Earth Is About To Get A New Moon Made From Space Junk
A new mini-moon is reportedly en route to Earth’s orbit, coming within 27,000 miles of our home planet.
It’s believed the object isn’t actually an asteroid, and is in fact made up of old space junk that is making its way back to Earth.
Indeed, to be specific, it’s thought that this object, named Asteroid 2020 SO, is actually an old booster rocket dating back to the 1960s.
Speaking with CNN, director of NASA’s Center for Near Earth Object Studies, Dr. Paul Chodas, said:
I suspect this newly discovered object 2020 SO to be an old rocket booster because it is following an orbit about the Sun that is extremely similar to Earth’s, nearly circular, in the same plane, and only slightly farther away the Sun at its farthest point.
That’s precisely the kind of orbit that a rocket stage separated from a lunar mission would follow, once it passes by the Moon and escapes into orbit about the Sun. It’s unlikely that an asteroid could have evolved into an orbit like this, but not impossible.
Dr Chodas analysed the asteroid’s motion back through time, trying to connect it with any known lunar mission launch, and discovered it was most probably in the ‘vicinity of the Earth back in late 1966’.

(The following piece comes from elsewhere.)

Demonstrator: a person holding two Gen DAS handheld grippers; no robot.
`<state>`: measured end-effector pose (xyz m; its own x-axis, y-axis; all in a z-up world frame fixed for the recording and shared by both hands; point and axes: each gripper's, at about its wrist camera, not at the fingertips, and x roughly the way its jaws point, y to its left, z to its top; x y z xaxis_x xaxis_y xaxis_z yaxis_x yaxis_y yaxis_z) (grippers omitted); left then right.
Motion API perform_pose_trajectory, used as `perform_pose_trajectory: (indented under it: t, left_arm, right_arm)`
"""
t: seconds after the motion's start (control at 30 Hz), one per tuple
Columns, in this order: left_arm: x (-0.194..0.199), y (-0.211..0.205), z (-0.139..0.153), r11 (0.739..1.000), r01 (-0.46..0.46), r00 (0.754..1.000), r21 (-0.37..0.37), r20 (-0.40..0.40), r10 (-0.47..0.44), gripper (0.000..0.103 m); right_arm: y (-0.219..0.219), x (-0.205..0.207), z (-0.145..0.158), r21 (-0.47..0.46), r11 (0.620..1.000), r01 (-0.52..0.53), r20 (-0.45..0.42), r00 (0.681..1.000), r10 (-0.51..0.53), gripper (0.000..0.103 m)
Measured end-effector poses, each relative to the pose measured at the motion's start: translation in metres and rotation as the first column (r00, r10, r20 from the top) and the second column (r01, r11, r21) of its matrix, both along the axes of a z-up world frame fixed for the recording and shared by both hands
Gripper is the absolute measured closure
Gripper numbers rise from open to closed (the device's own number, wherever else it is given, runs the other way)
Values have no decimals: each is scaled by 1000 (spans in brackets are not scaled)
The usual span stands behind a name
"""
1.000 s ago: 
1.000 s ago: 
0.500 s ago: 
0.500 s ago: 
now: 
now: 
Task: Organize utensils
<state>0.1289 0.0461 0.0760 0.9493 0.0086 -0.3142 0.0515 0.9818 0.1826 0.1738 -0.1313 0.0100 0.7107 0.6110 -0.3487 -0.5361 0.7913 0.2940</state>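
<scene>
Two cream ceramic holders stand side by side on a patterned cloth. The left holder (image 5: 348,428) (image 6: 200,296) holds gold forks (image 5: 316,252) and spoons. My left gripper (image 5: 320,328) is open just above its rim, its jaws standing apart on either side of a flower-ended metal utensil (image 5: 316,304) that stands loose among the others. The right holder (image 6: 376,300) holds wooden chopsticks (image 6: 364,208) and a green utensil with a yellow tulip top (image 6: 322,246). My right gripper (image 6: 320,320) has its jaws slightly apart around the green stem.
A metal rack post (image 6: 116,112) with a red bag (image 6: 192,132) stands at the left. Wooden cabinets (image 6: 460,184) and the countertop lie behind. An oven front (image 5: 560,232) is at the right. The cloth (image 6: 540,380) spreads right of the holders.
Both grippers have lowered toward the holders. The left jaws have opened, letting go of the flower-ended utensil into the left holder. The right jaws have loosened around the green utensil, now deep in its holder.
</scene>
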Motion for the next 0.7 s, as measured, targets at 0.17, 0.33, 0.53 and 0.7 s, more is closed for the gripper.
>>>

This would therefore correlate with the Surveyor 2 launch on September 20, 1966, a mission designed for a soft landing on the Moon’s surface, but which resulted in the spacecraft crashing after a failure.
Dr Chodas explained that the Centaur rocket used to boost the spacecraft ended up bypassing the Moon and going into orbit close to the Sun. It was never to be seen again, but Dr Chodas suspects this object could well be it.
Dr Chodas said:
In a month or so we will get an indication of whether or not 2020 SO really is a rocket body, since we should start being able to detect the effect of sunlight pressure has on the motion of this object: if it really is a rocket body, it will be much less dense than an asteroid and the slight pressure due to sunlight will produce enough change in its motion that we should be able to detect it in the tracking data.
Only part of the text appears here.